BRIEF ->
The full listing should be set down exactly as it reads.

________

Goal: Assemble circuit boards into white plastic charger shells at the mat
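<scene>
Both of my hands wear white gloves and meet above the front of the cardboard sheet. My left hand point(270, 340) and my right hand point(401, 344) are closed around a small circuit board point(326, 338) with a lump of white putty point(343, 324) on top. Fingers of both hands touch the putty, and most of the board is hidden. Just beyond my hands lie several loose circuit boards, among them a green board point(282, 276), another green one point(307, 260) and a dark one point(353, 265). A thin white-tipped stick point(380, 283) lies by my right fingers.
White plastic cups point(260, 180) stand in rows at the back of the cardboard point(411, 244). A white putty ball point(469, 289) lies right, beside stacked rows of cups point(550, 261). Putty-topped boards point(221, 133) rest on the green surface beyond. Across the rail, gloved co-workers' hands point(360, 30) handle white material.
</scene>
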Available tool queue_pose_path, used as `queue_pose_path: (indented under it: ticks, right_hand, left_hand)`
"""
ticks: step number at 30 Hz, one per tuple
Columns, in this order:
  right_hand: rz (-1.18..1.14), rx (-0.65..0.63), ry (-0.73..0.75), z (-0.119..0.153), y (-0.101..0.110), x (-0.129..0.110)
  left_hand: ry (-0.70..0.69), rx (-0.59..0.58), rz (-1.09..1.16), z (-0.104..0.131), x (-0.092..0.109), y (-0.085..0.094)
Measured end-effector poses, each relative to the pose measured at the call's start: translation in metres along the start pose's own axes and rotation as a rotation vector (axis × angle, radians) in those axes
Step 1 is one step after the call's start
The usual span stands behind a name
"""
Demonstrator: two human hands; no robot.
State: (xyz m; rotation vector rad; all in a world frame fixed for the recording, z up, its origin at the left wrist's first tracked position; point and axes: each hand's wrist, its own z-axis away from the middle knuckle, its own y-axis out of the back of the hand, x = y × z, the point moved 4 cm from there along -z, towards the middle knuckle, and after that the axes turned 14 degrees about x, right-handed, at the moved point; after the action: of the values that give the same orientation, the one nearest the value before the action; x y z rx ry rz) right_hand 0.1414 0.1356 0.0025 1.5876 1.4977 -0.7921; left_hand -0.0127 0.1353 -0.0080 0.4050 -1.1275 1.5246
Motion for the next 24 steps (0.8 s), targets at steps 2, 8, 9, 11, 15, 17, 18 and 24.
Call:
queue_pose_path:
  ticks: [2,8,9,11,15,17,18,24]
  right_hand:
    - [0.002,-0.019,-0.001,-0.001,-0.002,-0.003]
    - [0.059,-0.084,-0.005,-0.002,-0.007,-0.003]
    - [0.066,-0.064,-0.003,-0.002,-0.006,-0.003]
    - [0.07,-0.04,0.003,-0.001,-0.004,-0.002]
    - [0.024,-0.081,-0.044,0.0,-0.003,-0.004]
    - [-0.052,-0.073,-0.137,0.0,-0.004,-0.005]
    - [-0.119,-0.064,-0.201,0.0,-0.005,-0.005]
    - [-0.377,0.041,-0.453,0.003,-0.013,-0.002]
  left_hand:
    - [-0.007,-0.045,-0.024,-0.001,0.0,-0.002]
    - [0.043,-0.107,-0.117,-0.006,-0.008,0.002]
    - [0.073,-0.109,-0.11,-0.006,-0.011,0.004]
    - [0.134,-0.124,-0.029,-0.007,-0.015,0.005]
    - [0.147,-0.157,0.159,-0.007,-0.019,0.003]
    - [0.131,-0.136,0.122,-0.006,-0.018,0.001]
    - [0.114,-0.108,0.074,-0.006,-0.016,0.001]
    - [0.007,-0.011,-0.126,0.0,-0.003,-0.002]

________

EXERCISE RESULT ->
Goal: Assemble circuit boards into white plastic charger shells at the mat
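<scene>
Both of my hands wear white gloves and meet above the front of the cardboard sheet. My left hand point(270, 340) and my right hand point(401, 344) are closed around a small circuit board point(326, 338) with a lump of white putty point(343, 324) on top. Fingers of both hands touch the putty, and most of the board is hidden. Just beyond my hands lie several loose circuit boards, among them a green board point(282, 276), another green one point(307, 260) and a dark one point(353, 265). A thin white-tipped stick point(380, 283) lies by my right fingers.
White plastic cups point(260, 180) stand in rows at the back of the cardboard point(411, 244). A white putty ball point(469, 289) lies right, beside stacked rows of cups point(550, 261). Putty-topped boards point(221, 133) rest on the green surface beyond. Across the rail, gloved co-workers' hands point(360, 30) handle white material.
</scene>
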Available tool queue_pose_path, used as `queue_pose_path: (indented under it: ticks, right_hand, left_hand)`
"""
ticks: step number at 30 Hz, one per tuple
Columns, in this order:
  right_hand: rz (-1.18..1.14), rx (-0.65..0.63), ry (-0.73..0.75), z (-0.119..0.153), y (-0.101..0.110), x (-0.129..0.110)
  left_hand: ry (-0.70..0.69), rx (-0.59..0.58), rz (-1.09..1.16), z (-0.104..0.131), x (-0.092..0.109), y (-0.085..0.094)
Measured end-effector poses, each relative to the pose measured at the call's start: translation in metres along the start pose's own axes and rotation as a rotation vector (axis × angle, radians) in those axes
Step 1 is one step after the call's start
The usual span stands behind a name
"""
Demonstrator: two human hands; no robot.
State: (xyz m; rotation vector rad; all in a world frame fixed for the recording, z up, its origin at the left wrist's first tracked position; point and axes: each hand's wrist, its own z-axis away from the middle knuckle, its own y-axis out of the back of the hand, x = y × z, the point moved 4 cm from there along -z, towards the middle knuckle, and after that the axes turned 14 degrees about x, right-handed, at the moved point; after the action: of the values that give the same orientation, the one nearest the value before the action; x y z rx ry rz) right_hand 0.1414 0.1356 0.0025 1.5876 1.4977 -0.7921; left_hand -0.0127 0.1353 -0.0080 0.4050 -1.1275 1.5246
Motion for the next 24 steps (0.8 s), targets at steps 2, 8, 9, 11, 15, 17, 18 and 24.
Call:
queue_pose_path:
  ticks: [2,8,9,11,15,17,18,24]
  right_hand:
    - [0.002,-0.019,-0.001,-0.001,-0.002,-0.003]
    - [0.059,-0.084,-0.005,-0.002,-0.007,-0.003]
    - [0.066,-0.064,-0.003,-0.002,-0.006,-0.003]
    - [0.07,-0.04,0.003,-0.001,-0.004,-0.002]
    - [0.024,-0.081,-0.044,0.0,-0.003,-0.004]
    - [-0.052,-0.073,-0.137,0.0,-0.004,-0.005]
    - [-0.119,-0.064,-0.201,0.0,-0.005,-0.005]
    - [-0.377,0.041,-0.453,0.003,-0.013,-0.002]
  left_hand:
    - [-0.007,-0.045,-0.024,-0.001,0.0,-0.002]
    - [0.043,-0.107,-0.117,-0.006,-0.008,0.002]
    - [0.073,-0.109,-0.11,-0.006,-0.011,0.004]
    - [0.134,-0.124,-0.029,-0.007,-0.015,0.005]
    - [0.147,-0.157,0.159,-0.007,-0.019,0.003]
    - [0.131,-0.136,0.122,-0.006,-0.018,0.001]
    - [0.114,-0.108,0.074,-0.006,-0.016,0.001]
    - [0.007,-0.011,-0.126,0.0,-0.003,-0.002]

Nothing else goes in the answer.